- Born: 1882 or 26 October 1885 Skra, Ottoman Empire
- Died: 1974 (aged 91–92 or 88–89) Constanța, Romania
- Occupations: Activist, editor, schoolteacher

= Dumitru Ciotti =

Megleno-Romanian activist, editor and schoolteacher

Dumitru Ciotti (1882 or 26 October 1885 – 1974) was a Megleno-Romanian activist, editor and schoolteacher. Ciotti was born in the Megleno-Romanian village of Skra (Liumnița in Megleno-Romanian), then in the Ottoman Empire and now in Greece. His date of birth was in either 1882 or 26 October 1885, sources vary on this. From his youth, Ciotti showed interest in the national cause of the Megleno-Romanians. In 1904, he graduated from the Commercial Lyceum of Thessaloniki, after which he was appointed teacher at the Romanian school in Skra. In 1908, during the Young Turk Revolution of the Ottoman Empire, Ciotti was one of the Megleno-Romanians who was on the side of the Young Turks.

In 1915, Ciotti migrated to Bucharest, Romania, where he would live for a while. During his stay in the city, he published articles for the Romanian newspapers Acțiunea ("The Action"), Adevărul ("The Truth"), Dimineața ("The Morning") and Moldova ("Moldavia").
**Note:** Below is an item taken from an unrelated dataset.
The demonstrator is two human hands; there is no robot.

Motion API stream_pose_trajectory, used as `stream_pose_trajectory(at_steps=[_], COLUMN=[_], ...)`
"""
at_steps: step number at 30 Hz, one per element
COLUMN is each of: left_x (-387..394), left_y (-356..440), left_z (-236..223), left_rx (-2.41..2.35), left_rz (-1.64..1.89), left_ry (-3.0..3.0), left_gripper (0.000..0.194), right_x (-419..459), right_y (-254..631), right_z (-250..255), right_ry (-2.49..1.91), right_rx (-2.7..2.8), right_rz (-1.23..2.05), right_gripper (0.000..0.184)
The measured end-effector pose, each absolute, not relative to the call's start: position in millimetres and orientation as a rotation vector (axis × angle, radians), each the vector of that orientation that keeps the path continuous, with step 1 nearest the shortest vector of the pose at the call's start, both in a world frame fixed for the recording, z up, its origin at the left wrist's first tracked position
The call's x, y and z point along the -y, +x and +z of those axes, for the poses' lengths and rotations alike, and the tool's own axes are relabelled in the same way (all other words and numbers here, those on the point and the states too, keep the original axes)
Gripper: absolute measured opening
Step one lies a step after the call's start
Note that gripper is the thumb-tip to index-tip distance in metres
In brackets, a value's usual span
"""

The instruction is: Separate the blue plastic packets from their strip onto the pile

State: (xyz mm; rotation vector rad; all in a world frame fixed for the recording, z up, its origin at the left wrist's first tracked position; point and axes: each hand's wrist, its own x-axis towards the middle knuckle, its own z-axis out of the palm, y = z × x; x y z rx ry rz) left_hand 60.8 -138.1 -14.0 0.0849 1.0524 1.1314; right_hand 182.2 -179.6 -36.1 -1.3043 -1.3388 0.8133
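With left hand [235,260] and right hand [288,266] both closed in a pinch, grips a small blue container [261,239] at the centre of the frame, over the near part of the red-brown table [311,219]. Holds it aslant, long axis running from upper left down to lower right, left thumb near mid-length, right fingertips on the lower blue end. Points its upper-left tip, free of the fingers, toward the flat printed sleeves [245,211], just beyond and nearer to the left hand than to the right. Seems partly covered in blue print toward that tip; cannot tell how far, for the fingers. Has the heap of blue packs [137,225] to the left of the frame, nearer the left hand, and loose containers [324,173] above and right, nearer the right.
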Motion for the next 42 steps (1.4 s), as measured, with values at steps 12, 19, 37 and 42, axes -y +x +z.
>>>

Ciotti strongly supported the migration of Megleno-Romanians into Romania that took place mainly between 1923 and 1925. This migration was due to the various conflicts (the Balkan Wars and World War I) that ravaged the area and to the conquest of the Megleno-Romanian villages by states hostile to the Megleno-Romanian national movement, such as Greece. Some Aromanians from villages close to the Megleno-Romanian settlements also participated on it. Ciotti was also a member of the Meglenia Cultural Society.

In 1927, Ciotti founded the newspaper Românul ("The Romanian") in Silistra, of which he was the director. This newspaper was informative but also propagandistic, and had several articles analyzing the settlement process of Romanians in Southern Dobruja. He was later mayor of the commune of Cerna from 1941 to 1942, after which he moved to Constanța, where he lived until his death in 1974.